=== Begin Enclosure ===

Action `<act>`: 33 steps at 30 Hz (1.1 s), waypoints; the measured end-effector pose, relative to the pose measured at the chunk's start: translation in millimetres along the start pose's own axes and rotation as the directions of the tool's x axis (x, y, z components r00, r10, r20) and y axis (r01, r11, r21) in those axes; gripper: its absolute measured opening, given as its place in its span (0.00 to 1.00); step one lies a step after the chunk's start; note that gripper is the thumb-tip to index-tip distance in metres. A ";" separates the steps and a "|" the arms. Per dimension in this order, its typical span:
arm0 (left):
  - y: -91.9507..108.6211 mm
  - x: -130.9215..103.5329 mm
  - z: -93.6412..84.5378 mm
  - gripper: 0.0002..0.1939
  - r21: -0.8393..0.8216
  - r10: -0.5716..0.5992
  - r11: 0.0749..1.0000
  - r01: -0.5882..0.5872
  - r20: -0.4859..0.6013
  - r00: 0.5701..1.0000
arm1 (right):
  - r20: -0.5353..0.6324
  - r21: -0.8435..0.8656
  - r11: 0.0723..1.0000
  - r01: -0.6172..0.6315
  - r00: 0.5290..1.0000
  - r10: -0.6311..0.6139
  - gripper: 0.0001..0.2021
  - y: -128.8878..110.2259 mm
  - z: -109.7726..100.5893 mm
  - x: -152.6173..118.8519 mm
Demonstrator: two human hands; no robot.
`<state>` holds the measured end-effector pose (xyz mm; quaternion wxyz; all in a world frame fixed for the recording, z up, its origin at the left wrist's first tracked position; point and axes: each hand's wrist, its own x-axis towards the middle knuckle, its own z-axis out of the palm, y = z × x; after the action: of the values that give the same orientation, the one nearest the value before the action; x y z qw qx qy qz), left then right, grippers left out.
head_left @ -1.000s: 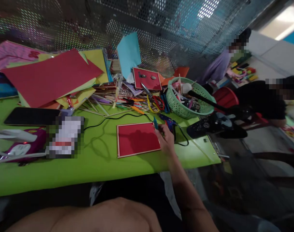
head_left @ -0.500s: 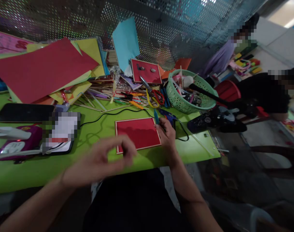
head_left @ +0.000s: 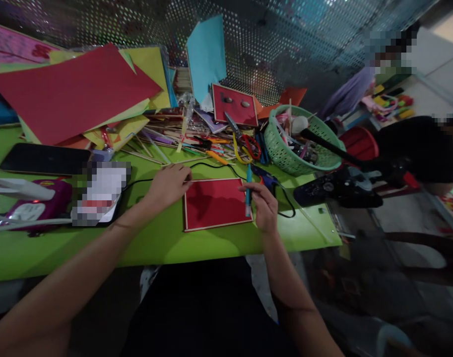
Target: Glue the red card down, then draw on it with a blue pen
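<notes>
On the green tabletop lies a red card panel (head_left: pixel 219 203) edged with pale thin sticks. My left hand (head_left: pixel 171 184) rests at its upper left corner, fingers stretched out and lying down, fingertips at the edge; whether they press on it cannot be made out. My right hand (head_left: pixel 264 203) is at the panel's right edge, closed around a slim teal pen (head_left: pixel 248 191) held nearly upright over the red surface. Just behind that hand sits a blue glue gun (head_left: pixel 264 177), its cable running off to the side.
Scissors (head_left: pixel 244 146), thin sticks and a second red panel (head_left: pixel 233 106) lie behind. A green basket (head_left: pixel 286 148) of supplies stands right, near a black stand arm (head_left: pixel 330 188). Coloured paper (head_left: pixel 77 94), a dark phone (head_left: pixel 43 158) and a lit phone (head_left: pixel 103 191) are left. People appear far right.
My left hand has moved from blurred mid-air up and forward onto the panel's upper left corner. The pen in my right hand has shifted, its lower end now showing over the panel.
</notes>
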<state>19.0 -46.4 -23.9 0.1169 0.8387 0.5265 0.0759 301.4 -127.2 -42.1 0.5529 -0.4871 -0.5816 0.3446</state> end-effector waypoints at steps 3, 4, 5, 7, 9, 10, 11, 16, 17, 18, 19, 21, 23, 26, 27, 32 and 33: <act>2.5 6.7 0.3 0.09 -0.002 -0.006 1.000 0.006 0.005 1.000 | 0.036 0.105 0.994 -0.015 0.999 0.011 0.14 1.6 0.0 -0.2; 3.1 8.6 0.9 0.08 -0.005 -0.006 1.000 0.006 0.003 1.000 | 0.039 0.119 0.993 -0.019 0.999 0.015 0.14 2.3 0.2 -0.1; 3.5 9.9 1.8 0.09 -0.008 -0.005 1.000 0.005 0.001 1.000 | 0.033 0.118 0.993 -0.024 0.999 0.021 0.15 3.0 0.8 0.1; 3.9 10.9 4.0 0.09 -0.025 0.001 1.000 -0.002 -0.006 1.000 | -0.001 0.082 0.996 -0.027 1.000 0.027 0.15 3.9 2.2 0.7; 3.4 9.7 6.6 0.09 -0.062 -0.001 0.998 -0.001 -0.025 1.000 | -0.043 0.042 0.999 -0.018 0.999 0.020 0.14 4.2 3.7 1.2; 2.9 8.6 7.9 0.09 -0.081 -0.005 0.997 0.002 -0.039 0.999 | -0.060 0.035 0.999 -0.009 0.998 0.011 0.14 4.3 4.3 1.5; 2.4 7.2 9.1 0.08 -0.096 -0.009 0.995 0.004 -0.052 0.999 | -0.073 0.036 0.999 -0.002 0.997 0.004 0.13 4.2 4.7 1.8; -2.3 3.2 13.3 0.08 -0.126 0.000 0.992 -0.010 -0.080 0.997 | -0.090 0.095 0.995 -0.033 0.995 0.041 0.10 -1.8 6.4 5.3; -3.7 3.4 13.9 0.08 -0.143 0.004 0.990 -0.015 -0.082 0.997 | -0.076 0.114 0.992 -0.046 0.996 0.055 0.11 -4.6 7.5 6.1; -5.4 4.0 14.5 0.08 -0.163 0.007 0.986 -0.021 -0.083 0.997 | -0.061 0.134 0.989 -0.059 0.996 0.068 0.12 -7.8 8.9 6.8; -7.2 4.8 15.1 0.08 -0.185 0.011 0.982 -0.026 -0.082 0.997 | -0.041 0.148 0.986 -0.076 0.996 0.083 0.13 -11.0 10.9 7.3; -10.4 6.6 16.5 0.07 -0.224 0.017 0.974 -0.034 -0.078 0.997 | 0.004 0.155 0.981 -0.115 0.993 0.116 0.15 -15.8 16.1 7.8; -12.5 8.1 17.7 0.08 -0.245 0.021 0.969 -0.039 -0.078 0.997 | 0.051 0.141 0.977 -0.159 0.987 0.153 0.15 -17.1 22.1 7.7; -12.9 9.0 18.0 0.07 -0.248 0.020 0.968 -0.041 -0.084 0.996 | 0.101 0.100 0.971 -0.215 0.973 0.205 0.12 -12.6 29.6 7.4; -12.7 9.1 17.8 0.07 -0.248 0.019 0.968 -0.039 -0.080 0.997 | 0.108 0.089 0.968 -0.235 0.968 0.226 0.11 -10.4 31.4 7.4; -14.0 10.4 17.7 0.07 -0.267 0.020 0.963 -0.036 -0.064 0.998 | 0.103 0.095 0.953 -0.287 0.955 0.278 0.11 -3.4 36.2 7.8; -14.5 10.8 17.9 0.07 -0.268 0.019 0.963 -0.036 -0.064 0.998 | 0.102 0.101 0.953 -0.287 0.955 0.277 0.10 -3.3 37.0 8.0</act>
<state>15.7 -32.7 -45.1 0.2128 0.8195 0.5029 0.1737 265.3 -115.5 -42.1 0.4992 -0.5175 -0.5087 0.4735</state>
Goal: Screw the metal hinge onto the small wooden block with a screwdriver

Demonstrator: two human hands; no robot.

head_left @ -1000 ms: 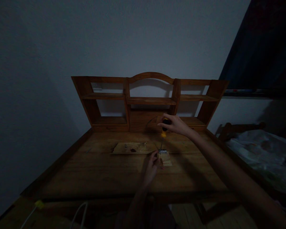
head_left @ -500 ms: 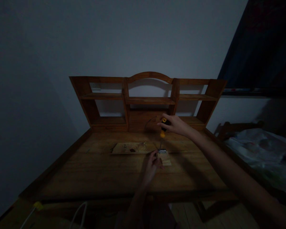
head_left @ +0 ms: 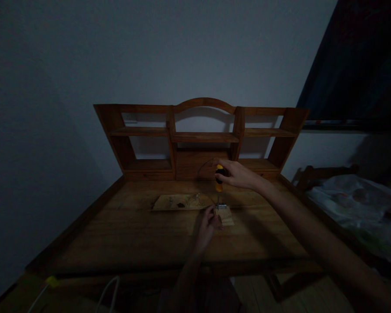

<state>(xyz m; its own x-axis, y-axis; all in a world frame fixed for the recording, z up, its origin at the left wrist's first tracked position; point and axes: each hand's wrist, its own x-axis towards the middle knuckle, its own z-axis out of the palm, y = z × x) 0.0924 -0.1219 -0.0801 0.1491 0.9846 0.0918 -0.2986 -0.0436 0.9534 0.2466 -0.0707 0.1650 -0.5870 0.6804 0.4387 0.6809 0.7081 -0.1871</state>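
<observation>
My right hand (head_left: pixel 236 174) is wrapped round the yellow and black handle of a screwdriver (head_left: pixel 219 184). The screwdriver stands nearly upright, its tip down at a small metal hinge (head_left: pixel 221 206). That hinge lies on the far edge of a small pale wooden board (head_left: pixel 226 216), which rests on the desk. My left hand (head_left: pixel 207 226) is closed at the left side of this board, fingertips close to the screwdriver's tip. Dim light hides whether a screw is under the tip. Left of the hinge lies a longer pale plank (head_left: pixel 176 202) with a dark knot.
A wooden desk (head_left: pixel 133 234) carries a shelf unit (head_left: pixel 205 137) along its back, against the wall. Beyond the right edge, a plastic-covered heap (head_left: pixel 352 200) lies beside a wooden rail. A white cable (head_left: pixel 115 287) and a yellow-ended cord (head_left: pixel 52 281) are at the lower left.
My right hand has shifted slightly left and turned on the handle. The screwdriver now stands more upright over the hinge. My left hand has stayed in place.
</observation>
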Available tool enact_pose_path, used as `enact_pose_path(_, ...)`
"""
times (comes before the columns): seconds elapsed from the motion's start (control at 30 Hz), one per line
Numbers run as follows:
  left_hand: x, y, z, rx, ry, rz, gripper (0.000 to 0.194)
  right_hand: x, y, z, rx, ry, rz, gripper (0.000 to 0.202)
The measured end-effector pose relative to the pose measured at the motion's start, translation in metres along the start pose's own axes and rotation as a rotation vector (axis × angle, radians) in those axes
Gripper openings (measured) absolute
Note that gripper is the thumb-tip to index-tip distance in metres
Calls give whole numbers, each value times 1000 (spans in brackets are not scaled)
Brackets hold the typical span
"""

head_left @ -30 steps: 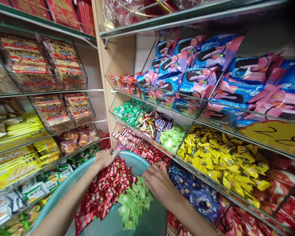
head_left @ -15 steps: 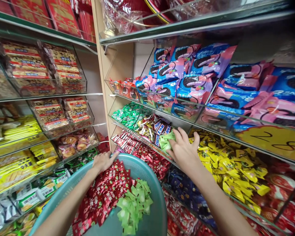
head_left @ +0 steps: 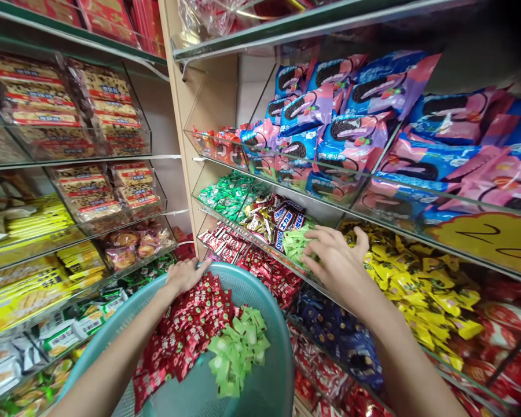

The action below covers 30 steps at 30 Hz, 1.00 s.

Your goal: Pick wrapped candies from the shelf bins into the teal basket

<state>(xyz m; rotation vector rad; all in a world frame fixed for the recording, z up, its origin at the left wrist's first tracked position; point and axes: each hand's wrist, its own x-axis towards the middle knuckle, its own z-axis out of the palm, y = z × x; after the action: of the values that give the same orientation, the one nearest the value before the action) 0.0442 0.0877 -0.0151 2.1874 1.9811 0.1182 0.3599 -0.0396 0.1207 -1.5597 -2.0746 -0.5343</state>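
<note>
A teal plastic basket (head_left: 267,289) is low in front of me, holding many red candy packets (head_left: 195,324) and a heap of light-green packets (head_left: 239,350). My left hand (head_left: 186,275) is closed over the basket's far left rim. More light-green packets (head_left: 295,240) lie in a clear shelf bin, beside dark Snickers bars (head_left: 286,219). Over their right side reaches my right hand (head_left: 336,258), its fingers apart and slightly curled, with the fingertips at the green packets. The underside of that hand is hidden.
Yellow-wrapped candies (head_left: 417,272) fill the bin to the right. Blue and pink cookie packs (head_left: 351,133) sit on the glass shelf above. Dark blue packets (head_left: 338,324) lie below. Packaged wafers (head_left: 98,116) stand on the left shelves, past a wooden upright (head_left: 176,127).
My right hand has shifted slightly right and down, and more of the green packets in the bin show beside it. My left hand stays on the basket rim. The view has tilted a little.
</note>
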Motion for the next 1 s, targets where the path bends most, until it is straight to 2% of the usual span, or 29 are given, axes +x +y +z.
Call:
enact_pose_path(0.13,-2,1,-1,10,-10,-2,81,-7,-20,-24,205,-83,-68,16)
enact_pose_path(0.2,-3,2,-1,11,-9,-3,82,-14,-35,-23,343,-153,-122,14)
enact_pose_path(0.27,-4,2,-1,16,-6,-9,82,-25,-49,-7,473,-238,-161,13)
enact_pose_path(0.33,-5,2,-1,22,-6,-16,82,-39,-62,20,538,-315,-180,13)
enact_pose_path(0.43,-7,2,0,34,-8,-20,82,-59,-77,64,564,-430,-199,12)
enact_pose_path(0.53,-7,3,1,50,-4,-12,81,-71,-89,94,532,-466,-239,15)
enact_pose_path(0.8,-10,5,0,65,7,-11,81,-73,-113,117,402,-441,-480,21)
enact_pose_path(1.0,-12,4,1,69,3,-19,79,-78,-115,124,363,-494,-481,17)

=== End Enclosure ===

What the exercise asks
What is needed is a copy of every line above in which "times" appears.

Response area
times (comes before the columns): seconds elapsed from the motion's start (control at 30 Hz), one per line
Calls give whole numbers, each value times 1000 (spans in brackets are not scaled)

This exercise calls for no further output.